* Dataset records:
◆ ◆ ◆ ◆ ◆

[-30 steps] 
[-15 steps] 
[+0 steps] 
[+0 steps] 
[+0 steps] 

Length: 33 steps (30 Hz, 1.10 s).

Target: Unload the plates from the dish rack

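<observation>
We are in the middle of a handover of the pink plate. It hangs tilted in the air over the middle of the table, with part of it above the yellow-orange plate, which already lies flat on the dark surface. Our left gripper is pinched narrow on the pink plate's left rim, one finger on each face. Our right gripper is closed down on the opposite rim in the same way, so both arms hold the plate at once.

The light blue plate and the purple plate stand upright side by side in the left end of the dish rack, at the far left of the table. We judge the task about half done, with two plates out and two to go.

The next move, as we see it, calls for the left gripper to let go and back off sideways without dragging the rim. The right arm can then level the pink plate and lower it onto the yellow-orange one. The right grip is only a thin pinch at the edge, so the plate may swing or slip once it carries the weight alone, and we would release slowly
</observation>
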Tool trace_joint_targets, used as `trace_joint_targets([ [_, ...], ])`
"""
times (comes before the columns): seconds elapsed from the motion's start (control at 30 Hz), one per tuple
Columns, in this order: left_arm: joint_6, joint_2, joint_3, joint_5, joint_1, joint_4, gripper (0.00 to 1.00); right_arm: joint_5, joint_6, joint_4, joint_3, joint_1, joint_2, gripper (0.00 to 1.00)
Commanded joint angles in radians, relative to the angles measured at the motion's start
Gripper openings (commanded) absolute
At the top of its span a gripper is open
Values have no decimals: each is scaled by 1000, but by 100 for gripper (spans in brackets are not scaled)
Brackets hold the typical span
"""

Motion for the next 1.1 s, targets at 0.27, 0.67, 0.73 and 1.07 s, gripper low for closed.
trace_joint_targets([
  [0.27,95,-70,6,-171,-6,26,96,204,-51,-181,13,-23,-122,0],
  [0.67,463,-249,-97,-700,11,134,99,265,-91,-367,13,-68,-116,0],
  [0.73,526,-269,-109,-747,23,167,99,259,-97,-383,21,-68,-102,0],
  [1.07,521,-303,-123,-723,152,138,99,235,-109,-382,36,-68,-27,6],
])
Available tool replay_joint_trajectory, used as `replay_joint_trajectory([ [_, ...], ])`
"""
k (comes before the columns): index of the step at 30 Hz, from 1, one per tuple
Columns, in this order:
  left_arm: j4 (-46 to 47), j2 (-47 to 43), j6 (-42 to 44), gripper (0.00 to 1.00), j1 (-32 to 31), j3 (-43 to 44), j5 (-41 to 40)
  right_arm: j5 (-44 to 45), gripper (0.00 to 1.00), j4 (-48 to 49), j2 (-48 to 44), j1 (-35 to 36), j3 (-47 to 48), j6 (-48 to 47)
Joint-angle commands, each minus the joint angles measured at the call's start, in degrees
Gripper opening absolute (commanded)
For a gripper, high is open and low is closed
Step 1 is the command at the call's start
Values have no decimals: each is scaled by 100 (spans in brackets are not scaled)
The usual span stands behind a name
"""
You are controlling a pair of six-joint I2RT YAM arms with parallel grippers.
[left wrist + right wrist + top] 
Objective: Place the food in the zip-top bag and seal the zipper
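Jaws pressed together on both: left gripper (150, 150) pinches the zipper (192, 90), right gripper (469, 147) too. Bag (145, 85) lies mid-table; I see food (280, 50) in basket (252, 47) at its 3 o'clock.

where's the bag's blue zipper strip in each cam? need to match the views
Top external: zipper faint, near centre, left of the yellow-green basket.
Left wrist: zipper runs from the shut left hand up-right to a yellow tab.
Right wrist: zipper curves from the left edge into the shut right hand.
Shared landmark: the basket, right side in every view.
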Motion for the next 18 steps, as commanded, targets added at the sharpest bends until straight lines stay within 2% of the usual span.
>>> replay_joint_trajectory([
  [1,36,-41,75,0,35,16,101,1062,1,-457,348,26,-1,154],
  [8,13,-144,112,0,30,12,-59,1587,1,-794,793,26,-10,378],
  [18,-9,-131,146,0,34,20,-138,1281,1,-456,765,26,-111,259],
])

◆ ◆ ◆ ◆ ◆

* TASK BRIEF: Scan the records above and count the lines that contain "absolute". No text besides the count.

* ANSWER BELOW: 2